Your assignment. Show all lines from the material that carry the word "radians".

Dataset entries.

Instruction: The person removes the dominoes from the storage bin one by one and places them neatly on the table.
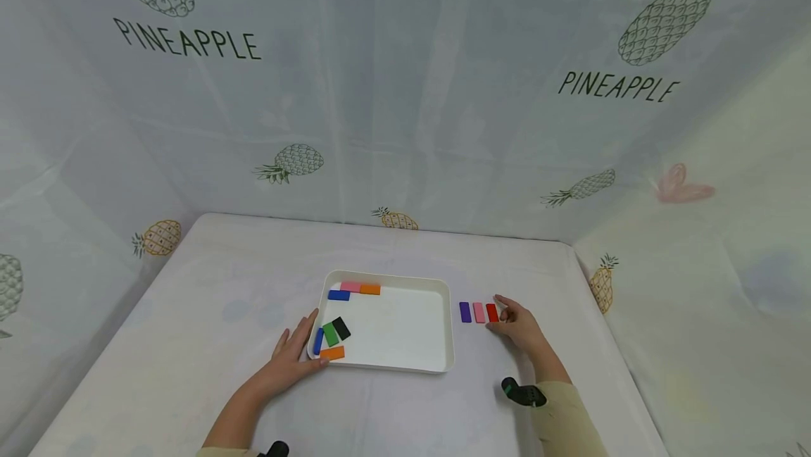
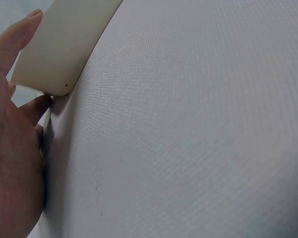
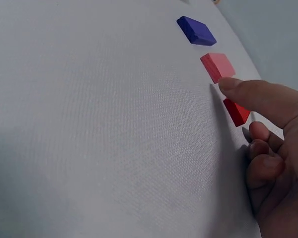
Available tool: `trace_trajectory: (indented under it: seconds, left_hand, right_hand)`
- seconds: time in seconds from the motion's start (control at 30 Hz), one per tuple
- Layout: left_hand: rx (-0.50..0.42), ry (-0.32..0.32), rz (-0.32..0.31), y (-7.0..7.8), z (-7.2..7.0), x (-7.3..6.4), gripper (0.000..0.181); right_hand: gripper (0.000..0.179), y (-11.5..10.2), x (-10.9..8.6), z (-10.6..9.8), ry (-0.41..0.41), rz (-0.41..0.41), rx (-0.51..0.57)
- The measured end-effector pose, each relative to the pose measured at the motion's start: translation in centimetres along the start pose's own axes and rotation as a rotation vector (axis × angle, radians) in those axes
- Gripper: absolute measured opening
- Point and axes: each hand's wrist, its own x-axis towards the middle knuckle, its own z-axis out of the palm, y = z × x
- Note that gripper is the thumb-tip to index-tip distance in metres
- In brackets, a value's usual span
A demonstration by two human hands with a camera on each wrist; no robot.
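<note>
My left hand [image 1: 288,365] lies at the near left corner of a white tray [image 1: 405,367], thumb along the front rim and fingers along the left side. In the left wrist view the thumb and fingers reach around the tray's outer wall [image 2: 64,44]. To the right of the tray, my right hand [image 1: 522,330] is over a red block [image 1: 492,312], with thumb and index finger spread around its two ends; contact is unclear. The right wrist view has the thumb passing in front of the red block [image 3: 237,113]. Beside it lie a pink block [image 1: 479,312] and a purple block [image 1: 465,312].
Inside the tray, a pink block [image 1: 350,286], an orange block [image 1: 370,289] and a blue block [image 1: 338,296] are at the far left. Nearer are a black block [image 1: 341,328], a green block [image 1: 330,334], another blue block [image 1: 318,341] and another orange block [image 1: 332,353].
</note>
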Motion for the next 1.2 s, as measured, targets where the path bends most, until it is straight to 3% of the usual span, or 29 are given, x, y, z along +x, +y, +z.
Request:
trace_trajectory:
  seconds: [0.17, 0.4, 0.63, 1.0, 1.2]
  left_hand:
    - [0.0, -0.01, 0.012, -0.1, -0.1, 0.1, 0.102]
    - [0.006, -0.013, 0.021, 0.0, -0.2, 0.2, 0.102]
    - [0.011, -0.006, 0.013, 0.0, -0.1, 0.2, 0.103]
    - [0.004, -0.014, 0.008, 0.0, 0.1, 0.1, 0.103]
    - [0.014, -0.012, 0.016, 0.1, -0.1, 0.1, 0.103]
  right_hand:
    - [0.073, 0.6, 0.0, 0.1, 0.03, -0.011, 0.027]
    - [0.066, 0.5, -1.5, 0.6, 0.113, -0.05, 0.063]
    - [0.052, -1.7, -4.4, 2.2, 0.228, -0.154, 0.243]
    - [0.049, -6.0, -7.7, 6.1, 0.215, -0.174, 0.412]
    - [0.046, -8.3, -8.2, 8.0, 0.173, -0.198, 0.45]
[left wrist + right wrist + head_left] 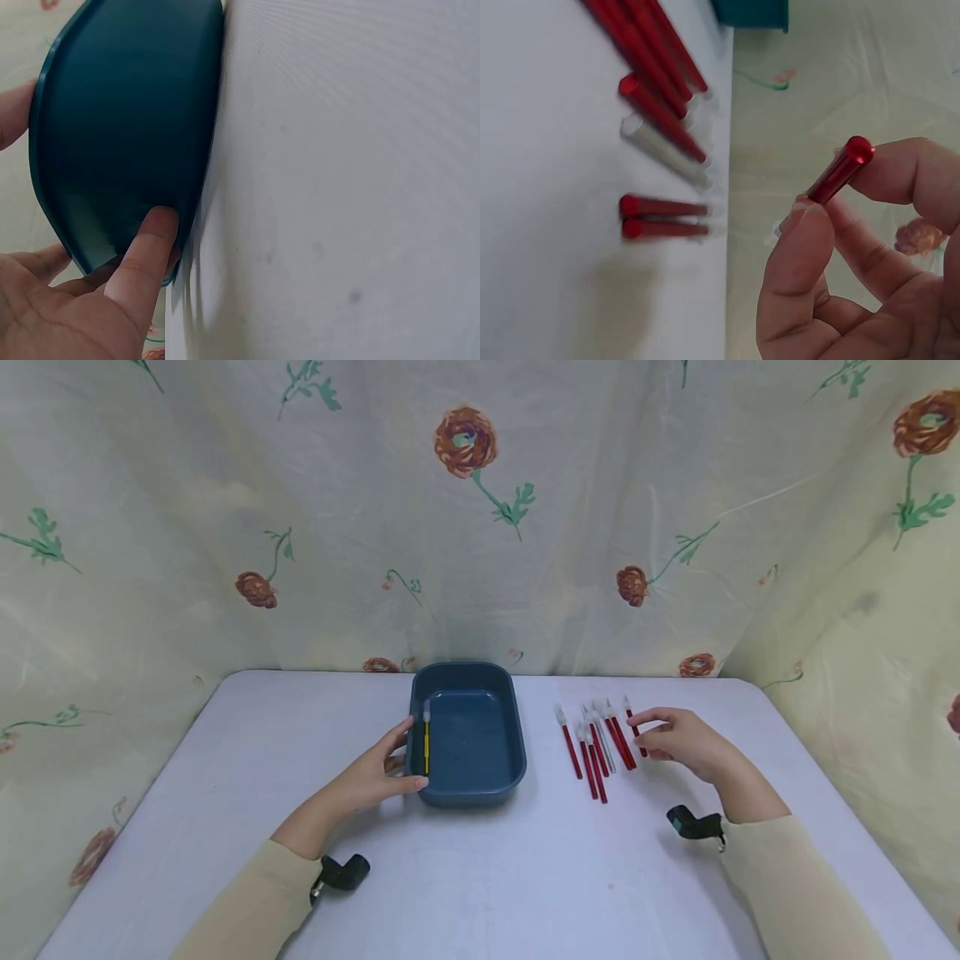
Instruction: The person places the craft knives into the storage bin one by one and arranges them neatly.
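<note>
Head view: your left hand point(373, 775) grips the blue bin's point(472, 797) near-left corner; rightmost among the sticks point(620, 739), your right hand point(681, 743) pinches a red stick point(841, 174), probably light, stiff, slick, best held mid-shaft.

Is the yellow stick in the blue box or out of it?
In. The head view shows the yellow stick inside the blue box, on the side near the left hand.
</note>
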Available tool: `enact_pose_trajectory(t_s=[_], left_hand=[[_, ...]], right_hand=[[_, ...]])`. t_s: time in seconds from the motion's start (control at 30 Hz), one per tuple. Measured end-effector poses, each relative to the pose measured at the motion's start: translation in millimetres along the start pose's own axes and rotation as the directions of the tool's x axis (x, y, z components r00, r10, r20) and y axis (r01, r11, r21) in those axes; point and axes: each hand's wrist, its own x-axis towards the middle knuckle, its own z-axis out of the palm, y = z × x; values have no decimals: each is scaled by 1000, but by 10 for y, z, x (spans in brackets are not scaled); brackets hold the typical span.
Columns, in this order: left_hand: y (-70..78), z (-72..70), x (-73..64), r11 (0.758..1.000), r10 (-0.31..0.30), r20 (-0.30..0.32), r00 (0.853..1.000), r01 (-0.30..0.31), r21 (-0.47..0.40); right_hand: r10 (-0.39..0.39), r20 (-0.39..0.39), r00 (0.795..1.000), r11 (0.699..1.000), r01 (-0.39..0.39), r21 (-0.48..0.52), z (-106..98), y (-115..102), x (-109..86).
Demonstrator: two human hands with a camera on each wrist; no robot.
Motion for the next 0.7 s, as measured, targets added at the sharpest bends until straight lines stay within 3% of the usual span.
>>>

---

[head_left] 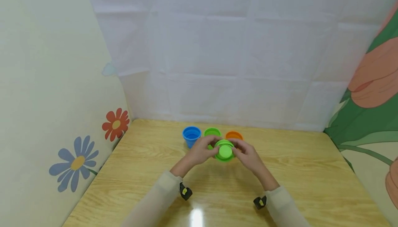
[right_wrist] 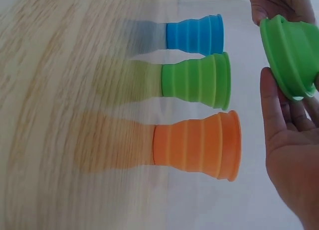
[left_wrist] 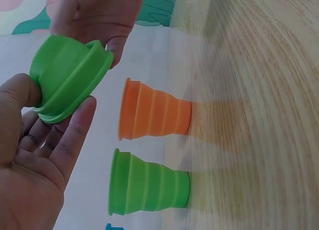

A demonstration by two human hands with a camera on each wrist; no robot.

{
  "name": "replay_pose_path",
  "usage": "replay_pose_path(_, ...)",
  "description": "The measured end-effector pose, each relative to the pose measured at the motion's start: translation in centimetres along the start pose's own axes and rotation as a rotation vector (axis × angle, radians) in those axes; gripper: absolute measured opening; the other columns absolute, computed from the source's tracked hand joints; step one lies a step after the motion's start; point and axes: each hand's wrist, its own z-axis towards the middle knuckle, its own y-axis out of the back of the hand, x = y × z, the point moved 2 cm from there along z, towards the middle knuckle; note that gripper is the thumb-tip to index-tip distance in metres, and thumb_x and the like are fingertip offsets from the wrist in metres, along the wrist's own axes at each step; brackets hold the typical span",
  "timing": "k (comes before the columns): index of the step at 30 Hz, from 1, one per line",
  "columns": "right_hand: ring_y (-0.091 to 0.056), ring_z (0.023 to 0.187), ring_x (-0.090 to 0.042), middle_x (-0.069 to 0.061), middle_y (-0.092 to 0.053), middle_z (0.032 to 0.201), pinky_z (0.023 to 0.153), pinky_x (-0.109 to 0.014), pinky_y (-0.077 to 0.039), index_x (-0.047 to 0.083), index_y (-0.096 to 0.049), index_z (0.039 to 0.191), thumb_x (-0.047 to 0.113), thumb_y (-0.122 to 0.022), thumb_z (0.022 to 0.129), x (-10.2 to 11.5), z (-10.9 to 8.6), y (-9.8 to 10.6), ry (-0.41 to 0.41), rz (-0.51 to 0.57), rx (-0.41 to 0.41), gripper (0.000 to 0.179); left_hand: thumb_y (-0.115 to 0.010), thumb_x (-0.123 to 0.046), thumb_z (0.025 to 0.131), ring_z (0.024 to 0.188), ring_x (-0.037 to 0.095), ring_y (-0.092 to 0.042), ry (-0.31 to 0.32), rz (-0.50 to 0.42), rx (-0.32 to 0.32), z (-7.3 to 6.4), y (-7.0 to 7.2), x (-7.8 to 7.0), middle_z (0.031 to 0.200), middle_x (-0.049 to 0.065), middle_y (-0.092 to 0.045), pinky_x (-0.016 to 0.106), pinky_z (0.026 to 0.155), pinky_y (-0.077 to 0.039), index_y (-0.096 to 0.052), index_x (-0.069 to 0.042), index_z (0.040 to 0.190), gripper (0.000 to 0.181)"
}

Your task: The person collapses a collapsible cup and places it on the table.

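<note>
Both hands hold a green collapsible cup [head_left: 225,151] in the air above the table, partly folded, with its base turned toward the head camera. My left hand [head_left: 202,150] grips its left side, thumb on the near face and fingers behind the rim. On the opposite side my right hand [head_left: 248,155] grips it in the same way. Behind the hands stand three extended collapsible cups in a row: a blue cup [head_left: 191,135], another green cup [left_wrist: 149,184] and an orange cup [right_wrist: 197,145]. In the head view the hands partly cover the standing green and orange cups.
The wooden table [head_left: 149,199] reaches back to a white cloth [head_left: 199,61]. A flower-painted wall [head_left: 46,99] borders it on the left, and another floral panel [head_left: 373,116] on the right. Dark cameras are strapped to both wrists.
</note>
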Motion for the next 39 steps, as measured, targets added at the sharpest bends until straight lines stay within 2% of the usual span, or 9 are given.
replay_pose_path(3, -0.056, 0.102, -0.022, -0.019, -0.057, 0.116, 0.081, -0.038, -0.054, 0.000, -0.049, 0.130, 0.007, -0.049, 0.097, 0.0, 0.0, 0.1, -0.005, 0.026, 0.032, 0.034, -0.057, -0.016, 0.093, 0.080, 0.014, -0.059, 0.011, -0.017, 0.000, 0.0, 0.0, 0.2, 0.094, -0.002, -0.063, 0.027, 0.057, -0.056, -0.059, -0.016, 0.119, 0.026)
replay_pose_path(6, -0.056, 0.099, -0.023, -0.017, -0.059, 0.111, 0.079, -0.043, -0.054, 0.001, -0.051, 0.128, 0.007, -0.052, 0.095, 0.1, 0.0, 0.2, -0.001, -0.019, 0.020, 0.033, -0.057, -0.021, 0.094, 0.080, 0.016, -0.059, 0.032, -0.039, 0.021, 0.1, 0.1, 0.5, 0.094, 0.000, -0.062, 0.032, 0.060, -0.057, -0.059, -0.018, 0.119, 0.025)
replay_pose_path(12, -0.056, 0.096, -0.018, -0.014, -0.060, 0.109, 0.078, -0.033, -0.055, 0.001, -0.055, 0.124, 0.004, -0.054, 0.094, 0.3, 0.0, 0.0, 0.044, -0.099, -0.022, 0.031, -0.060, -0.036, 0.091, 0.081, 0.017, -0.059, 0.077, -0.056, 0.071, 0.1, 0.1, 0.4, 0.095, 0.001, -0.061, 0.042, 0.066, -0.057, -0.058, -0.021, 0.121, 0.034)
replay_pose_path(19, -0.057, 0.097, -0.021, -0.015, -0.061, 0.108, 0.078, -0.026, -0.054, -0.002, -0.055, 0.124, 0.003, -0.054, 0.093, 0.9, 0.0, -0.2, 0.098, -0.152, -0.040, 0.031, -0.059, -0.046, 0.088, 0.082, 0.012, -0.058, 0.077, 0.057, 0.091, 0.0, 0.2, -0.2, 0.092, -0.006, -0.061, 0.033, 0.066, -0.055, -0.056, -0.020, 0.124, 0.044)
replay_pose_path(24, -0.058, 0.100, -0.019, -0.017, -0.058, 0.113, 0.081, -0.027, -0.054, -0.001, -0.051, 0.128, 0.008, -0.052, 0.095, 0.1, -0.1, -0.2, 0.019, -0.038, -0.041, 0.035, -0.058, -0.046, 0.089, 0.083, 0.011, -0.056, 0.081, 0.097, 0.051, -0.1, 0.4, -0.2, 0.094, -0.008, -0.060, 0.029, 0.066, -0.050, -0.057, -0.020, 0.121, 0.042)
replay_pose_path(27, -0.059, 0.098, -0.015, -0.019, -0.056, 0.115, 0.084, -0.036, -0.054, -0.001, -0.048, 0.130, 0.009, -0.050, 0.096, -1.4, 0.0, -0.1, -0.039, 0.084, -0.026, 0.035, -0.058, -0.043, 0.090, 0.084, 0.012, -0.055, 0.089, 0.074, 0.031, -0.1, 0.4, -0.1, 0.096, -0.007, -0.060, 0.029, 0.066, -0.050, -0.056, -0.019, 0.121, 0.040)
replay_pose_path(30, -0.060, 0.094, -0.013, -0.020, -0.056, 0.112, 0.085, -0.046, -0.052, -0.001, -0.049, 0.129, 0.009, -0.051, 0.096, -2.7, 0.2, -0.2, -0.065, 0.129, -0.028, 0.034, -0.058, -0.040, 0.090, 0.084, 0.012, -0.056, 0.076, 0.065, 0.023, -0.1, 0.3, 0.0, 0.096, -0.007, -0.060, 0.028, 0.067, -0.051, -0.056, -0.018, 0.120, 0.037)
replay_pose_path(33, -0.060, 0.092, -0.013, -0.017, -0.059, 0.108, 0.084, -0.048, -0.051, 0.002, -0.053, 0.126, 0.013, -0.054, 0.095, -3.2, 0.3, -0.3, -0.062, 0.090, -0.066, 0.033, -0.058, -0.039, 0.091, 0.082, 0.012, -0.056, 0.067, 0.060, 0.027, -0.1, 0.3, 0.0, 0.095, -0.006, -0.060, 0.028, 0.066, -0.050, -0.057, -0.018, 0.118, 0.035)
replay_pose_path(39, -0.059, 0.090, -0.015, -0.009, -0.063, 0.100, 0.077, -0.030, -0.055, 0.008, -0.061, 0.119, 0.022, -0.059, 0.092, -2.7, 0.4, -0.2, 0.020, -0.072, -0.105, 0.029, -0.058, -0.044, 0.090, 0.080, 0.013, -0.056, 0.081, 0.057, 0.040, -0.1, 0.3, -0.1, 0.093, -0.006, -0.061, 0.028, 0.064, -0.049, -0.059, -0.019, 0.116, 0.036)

Task result.
- The measured end-effector pose, each relative to the pose measured at the motion's start: translation in centimetres along the start pose's own axes and rotation as a rotation vector (axis × angle, radians) in those axes
  "description": "The measured end-effector pose, each relative to the pose measured at the motion's start: translation in centimetres along the start pose's own axes and rotation as a rotation vector (axis × angle, radians) in those axes; gripper: absolute measured opening; the other columns absolute, computed from the source's tracked hand joints; step one lies a step after the motion's start; point and axes: each hand's wrist, its own z-axis towards the middle knuckle, its own y-axis out of the back of the hand, x = y × z, the point moved 2 cm from there along z, towards the middle knuckle; note that gripper is the thumb-tip to index-tip distance in metres, and thumb_x and the like are fingertip offsets from the wrist in metres, along the wrist's own axes at each step; brackets hold the typical span",

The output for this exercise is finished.